Hendrik Werkman was een vriend van mij grootouders. Hij was een groningse kunstenaar die een week voor de bevrijding door de Duitsers is terechtgesteld omdat hij, die zelf niet joods was, tijdens de bezetting de Chassidische Legenden had geillustreerd en gedrukt.
Dit is de laatste prent van het boek: De engel van den laatsten troost. Het verhaal erbij gaat over de Baalshem die de opdracht krijgt een een valse messias te ontmaskeren. Hij vindt een jonge herder met een zuivere ziel, Moshe genaamd, en instrueert hem. Maar de jongen faalt.
En dit zijn de laatste drie zinnen van het verhaal:
“Maar toen de Baalshem in het dal stond, voelde hij een arm om zijn hals. En toen hij zich omkeerde zag hij den engel van den strijd met stralend voorhoofd en lieflijke wenkbrauwen. De engel legde ook de andere arm om zijn hals en kuste hem. En Israel ben Eliezer zag, dat deze de engel des doods is, die heet de wederbrenger. En het zien van dezen troostte hem.”
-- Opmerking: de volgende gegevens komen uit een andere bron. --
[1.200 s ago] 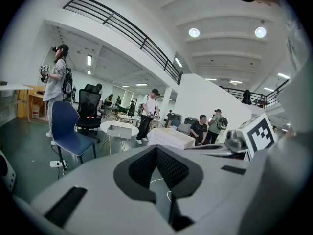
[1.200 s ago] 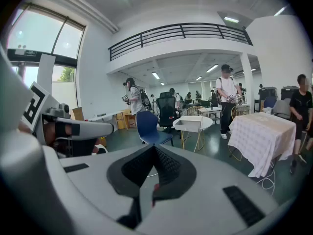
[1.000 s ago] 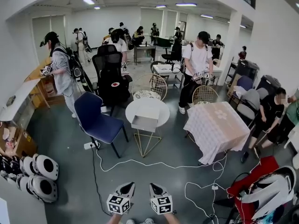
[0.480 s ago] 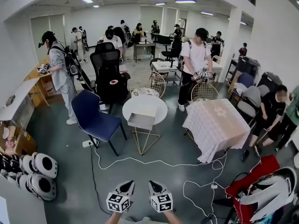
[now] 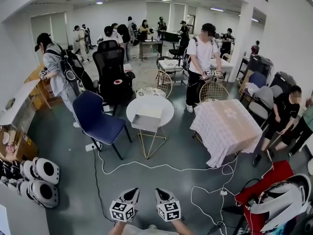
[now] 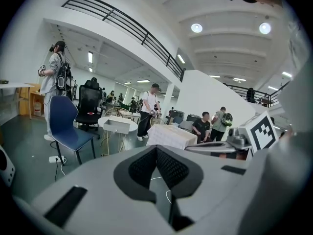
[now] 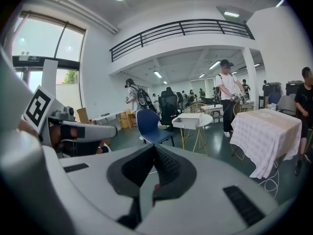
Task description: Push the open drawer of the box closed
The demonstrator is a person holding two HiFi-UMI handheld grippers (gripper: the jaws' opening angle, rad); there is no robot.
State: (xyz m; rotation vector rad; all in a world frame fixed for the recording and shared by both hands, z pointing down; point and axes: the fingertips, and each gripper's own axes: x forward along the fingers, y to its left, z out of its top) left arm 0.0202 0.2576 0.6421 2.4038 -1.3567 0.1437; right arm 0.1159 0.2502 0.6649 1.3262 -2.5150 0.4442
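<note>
While both tools sit low at six o'clock in the head view, the left gripper [image 5: 131, 196] and the right gripper [image 5: 162, 196] lie side by side, near each other but apart, tips toward twelve o'clock; well apart from them, straight up at twelve o'clock, the box [image 5: 150, 115] rests on a round white table [image 5: 165, 106] with gold wire legs, its drawer [image 5: 146, 127] pulled out toward six o'clock; a blue chair [image 5: 95, 117] stands at nine o'clock of that table and a cloth-covered table [image 5: 226, 127] at three o'clock; a white cable [image 5: 161, 169] trails over the grey floor between the round table and the grippers; a person in a white shirt [image 5: 201, 58] stands beyond, at about one o'clock.

Seen from the left gripper view, the left gripper [image 6: 156, 151] has its dark pads meeting at the tips, pressed together with nothing between them; the box [image 6: 117, 126] shows far off at about eleven o'clock above the jaws, the blue chair [image 6: 66, 126] at nine o'clock of it; the right gripper [image 6: 244, 137] lies at three o'clock.

Seen from the right gripper view, the right gripper [image 7: 154, 150] likewise has its jaws closed on nothing; the box [image 7: 188, 121] sits at one o'clock on the round white table [image 7: 205, 117], the blue chair [image 7: 149, 126] just left of it, the left gripper [image 7: 78, 130] at nine o'clock.
</note>
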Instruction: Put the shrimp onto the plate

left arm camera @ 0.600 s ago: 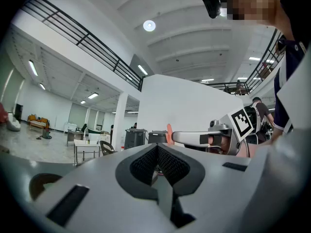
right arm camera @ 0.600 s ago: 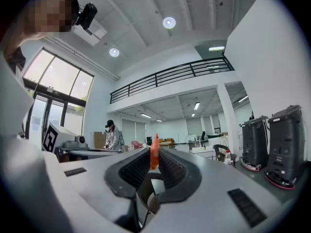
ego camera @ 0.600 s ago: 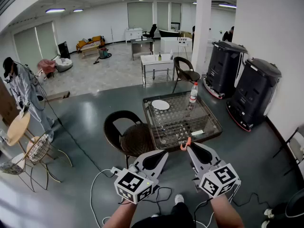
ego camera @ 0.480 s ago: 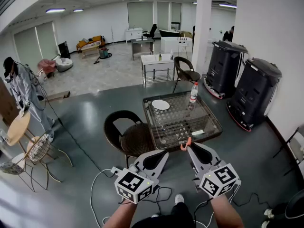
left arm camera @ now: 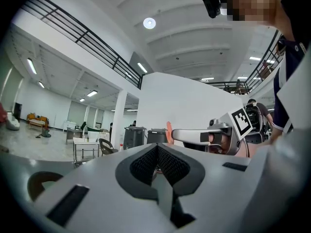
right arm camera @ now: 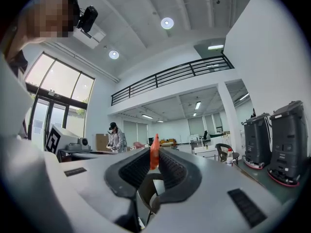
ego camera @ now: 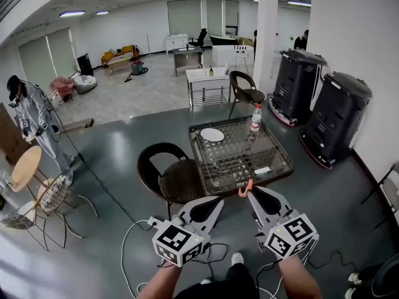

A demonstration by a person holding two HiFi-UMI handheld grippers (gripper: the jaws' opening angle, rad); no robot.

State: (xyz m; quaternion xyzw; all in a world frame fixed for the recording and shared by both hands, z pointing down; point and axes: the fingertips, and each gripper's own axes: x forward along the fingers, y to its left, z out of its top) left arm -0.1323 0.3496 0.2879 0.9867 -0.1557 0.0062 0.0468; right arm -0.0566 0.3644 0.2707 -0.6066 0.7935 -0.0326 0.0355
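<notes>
An orange shrimp point(ego camera: 247, 186) is pinched upright at the tips of my right gripper point(ego camera: 249, 193), held in the air short of the glass table point(ego camera: 274, 161). In the right gripper view the shrimp point(right arm camera: 154, 155) stands between the ribbed pads of that gripper point(right arm camera: 154, 160). A white plate point(ego camera: 212, 134) lies at the table's far left corner, well ahead of both grippers. My left gripper point(ego camera: 219, 201) hangs beside the right one, its jaws together and nothing in them. From the left gripper point(left arm camera: 158, 155) view the right gripper point(left arm camera: 204, 136) and the shrimp point(left arm camera: 168, 131) show to the right.
A plastic bottle point(ego camera: 255, 118) stands at the table's far right corner and a small white item point(ego camera: 262, 170) lies near its front edge. A black chair point(ego camera: 168, 176) sits at the table's left side. Two black machines point(ego camera: 330, 120) stand to the right, and cables point(ego camera: 134, 242) trail on the floor.
The head view has shifted a little; both grippers keep the same pose and the shrimp stays in the right one.
</notes>
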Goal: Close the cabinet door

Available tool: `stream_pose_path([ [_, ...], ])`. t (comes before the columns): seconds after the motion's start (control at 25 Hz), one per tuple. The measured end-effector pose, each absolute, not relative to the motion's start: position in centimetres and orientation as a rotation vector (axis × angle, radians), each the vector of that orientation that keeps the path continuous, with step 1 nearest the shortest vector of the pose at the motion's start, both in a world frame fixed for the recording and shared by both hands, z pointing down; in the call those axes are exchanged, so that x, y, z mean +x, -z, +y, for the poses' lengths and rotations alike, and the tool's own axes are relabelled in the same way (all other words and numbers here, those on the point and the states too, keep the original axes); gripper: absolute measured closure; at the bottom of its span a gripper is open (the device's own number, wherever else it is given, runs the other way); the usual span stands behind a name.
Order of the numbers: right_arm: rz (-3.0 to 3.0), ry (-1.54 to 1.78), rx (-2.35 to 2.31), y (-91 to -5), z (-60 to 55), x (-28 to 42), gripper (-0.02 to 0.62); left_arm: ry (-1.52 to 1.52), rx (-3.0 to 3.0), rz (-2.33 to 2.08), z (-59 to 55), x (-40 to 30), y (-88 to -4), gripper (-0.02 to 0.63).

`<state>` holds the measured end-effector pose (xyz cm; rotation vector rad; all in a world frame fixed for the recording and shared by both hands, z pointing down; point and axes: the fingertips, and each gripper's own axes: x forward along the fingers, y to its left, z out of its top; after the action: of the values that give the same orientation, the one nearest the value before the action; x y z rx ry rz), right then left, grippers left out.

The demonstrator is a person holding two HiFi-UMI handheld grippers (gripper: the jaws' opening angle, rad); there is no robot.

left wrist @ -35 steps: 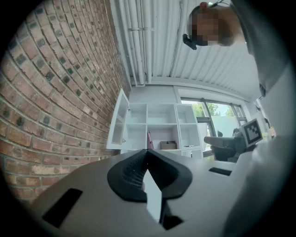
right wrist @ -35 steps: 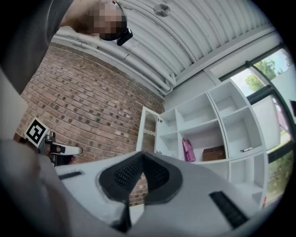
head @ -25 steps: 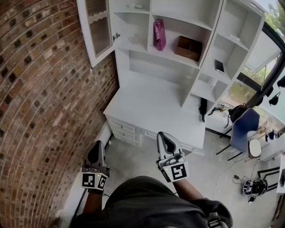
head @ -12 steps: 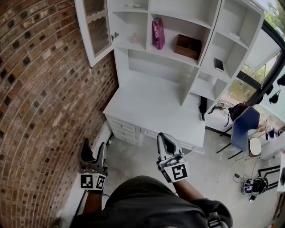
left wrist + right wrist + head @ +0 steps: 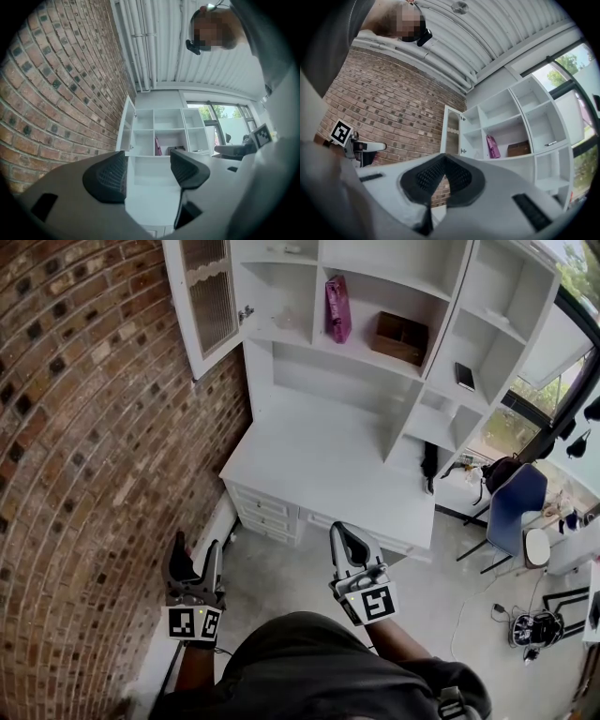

Ik ken Werkman alleen uit de verhalen die mijn vader over hem vertelde, en die heeft hem alleen als klein jongetje gekend. Mijn familie zegt, dat Werkman in de dagen voor zijn terechtstelling de verhalen van de Baalshem aan zijn celgenoot verteld heeft om hem te troosten. Ik denk eigenlijk dat Werkman in zichzelf deze Moshe herkende. En ik hoop dat hijzelf in zijn laatste momenten een hand op zijn schouder heeft gevoeld.